IRS issues "final" FATCA regulations amongst growing unease over IGAs


The IRS yesterday issued the long-awaited set of “final” regulations for FATCA (although technically they could still be changed at any time until published in the Federal Register, expected to be on 28th January).
FATCA was enacted by Congress in 2010 as part of the HIRE Act, and provoked an immediate backlash among many foreign banks, which have baulked at the complexity and cost of providing the information required to the IRS. Some attempt has been made by the IRS to address the concerns in the final regulations (such as by simplifying arrangements for groups of FFIs and clarifying the registration requirements for investment entities), but the provisions remain extremely onerous.

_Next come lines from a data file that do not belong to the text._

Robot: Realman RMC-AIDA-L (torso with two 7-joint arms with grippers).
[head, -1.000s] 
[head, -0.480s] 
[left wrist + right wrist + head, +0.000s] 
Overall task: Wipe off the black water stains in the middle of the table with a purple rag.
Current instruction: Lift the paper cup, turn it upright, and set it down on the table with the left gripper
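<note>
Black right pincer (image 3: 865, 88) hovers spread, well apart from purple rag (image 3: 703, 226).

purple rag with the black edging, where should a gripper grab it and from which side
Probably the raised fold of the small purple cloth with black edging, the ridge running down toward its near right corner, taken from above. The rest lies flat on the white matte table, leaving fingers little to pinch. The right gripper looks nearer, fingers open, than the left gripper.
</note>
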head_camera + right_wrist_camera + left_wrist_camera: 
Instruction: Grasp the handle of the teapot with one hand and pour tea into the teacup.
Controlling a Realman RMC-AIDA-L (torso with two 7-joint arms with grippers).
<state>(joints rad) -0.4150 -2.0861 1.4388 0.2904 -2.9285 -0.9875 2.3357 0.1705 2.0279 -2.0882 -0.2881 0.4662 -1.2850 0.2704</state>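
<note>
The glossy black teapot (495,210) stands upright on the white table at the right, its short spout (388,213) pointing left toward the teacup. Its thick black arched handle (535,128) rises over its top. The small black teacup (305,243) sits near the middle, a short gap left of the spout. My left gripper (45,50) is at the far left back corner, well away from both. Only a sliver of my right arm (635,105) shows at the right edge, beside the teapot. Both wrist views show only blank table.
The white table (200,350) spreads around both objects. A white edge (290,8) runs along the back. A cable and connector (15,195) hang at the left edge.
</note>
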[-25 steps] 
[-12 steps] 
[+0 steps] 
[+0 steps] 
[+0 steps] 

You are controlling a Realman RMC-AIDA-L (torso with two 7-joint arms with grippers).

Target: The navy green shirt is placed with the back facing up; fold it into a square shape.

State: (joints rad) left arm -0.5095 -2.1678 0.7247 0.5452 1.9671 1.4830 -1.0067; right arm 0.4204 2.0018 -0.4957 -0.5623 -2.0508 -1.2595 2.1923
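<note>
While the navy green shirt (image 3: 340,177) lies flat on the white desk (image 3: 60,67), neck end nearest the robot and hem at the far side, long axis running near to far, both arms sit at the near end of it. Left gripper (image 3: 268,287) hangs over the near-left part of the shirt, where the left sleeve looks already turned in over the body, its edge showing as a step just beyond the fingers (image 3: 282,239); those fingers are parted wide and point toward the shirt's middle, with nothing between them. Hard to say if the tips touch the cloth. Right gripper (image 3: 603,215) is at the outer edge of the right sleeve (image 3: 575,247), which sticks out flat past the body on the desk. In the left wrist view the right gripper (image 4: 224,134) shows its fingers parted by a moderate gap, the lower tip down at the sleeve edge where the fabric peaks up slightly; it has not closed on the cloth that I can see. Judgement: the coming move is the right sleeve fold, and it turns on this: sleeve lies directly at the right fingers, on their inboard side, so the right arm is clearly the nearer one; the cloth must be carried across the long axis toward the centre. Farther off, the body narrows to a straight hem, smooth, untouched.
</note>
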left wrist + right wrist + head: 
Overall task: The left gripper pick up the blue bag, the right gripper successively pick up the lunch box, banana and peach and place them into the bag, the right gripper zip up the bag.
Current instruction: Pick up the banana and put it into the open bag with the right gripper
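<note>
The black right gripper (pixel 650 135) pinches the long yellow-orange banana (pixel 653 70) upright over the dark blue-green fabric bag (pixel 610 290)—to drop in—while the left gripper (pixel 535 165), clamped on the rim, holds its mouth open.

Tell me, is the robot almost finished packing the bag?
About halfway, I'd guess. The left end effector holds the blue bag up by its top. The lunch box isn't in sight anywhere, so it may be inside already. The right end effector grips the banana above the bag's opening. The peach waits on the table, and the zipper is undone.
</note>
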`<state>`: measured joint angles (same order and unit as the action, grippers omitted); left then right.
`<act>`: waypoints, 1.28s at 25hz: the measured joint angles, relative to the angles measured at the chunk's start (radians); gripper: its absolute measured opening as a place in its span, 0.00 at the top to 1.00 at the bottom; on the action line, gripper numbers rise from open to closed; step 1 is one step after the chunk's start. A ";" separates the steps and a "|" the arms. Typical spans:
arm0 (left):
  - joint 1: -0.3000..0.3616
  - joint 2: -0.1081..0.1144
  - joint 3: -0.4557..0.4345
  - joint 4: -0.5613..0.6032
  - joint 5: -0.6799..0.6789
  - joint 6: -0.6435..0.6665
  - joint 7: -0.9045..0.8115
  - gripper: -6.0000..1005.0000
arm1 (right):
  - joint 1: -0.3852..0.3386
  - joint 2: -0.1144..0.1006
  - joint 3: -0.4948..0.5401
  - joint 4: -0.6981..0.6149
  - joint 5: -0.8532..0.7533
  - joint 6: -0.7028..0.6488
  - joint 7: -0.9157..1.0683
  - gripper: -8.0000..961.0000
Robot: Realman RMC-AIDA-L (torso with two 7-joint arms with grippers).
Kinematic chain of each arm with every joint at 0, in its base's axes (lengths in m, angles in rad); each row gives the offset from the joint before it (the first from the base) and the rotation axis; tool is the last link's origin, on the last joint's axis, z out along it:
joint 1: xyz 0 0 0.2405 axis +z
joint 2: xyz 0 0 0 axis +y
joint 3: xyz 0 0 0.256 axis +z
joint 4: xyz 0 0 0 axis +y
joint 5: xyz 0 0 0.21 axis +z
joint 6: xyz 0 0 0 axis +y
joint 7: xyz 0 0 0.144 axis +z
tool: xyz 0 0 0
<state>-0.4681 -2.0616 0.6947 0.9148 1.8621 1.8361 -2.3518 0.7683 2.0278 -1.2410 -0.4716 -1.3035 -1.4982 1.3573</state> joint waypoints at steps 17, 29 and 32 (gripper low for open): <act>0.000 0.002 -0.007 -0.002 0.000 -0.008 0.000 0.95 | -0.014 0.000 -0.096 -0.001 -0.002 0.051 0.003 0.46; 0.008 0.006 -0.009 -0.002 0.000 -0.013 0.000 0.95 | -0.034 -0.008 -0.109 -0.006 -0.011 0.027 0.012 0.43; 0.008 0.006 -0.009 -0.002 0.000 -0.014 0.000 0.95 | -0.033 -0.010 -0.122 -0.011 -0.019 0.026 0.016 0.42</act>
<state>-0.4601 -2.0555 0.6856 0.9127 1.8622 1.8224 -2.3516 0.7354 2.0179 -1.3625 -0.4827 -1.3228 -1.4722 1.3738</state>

Key to the IRS’s attempts to streamline processes has been its efforts to conclude intergovernmental agreements (“IGAs”) with foreign governments, based on two different models.  The first model enables FFIs in jurisdictions that have signed Model 1 IGAs to report the information about U.S. accounts to their respective governments, who then exchange this information with the IRS, rather than having to enter directly into agreements with the IRS themselves. The second model IGA requires FFIs to register with the IRS and report the information about U.S. accounts required by FATCA directly to the IRS, and is designed solely to get round the fact that giving the information would be illegal absent a legal requirement for it to be done.
The IGAs themselves, however, are proving to be very controversial.  It is clear that they do not lessen the information gathering and reporting burden on the FFIs at all and, on one construction, they make the compliance burden considerably worse for US financial institutions, not better, as many of the agreements contain bi-lateral obligations requiring the US FFIs to share information on accounts held for citizens of the counter-party country.  In effect, it is introducing FATCA as a global template, despite the fact that it is widely opposed and not yet tested in practice.
Others are far more sceptical that the bi-lateral element of the IGAs is anything more than window-dressing, and do not believe that the US will ever deliver what they are demanding of others, citing in support the fact that Article 6 states that:
1.    Reciprocity. The Government of the United States acknowledges the need to achieve equivalent levels of reciprocal automatic information exchange with the United Kingdom. The Government of the United States is committed to further improve transparency and enhance the exchange relationship with the United Kingdom ""by pursuing the adoption of regulations and advocating and supporting relevant legislation"" to achieve such equivalent levels of reciprocal automatic exchange.”
So, in essence, the reciprocal element will happen if and when Congress decides to enact it (and bear in mind there will be a lot of lobbying against it from the US financial institutions who would bear the brunt of the burden).
So far, according to the US, 7 countries have signed or initialled IGAs (the UK, Mexico, Denmark, Norway, Ireland, Switzerland and Spain) and they claim to be in negotiation with around 50 more countries.  It is notable, however, that many important territories such as Germany, France, Italy and Spain do not yet appear to have signed up, despite stating their willingness to a year or so ago.  No word has been given for the length of time being taken to get them to the stage of signing agreements – perhaps a reflection of the complexity of the issues that are now being considered?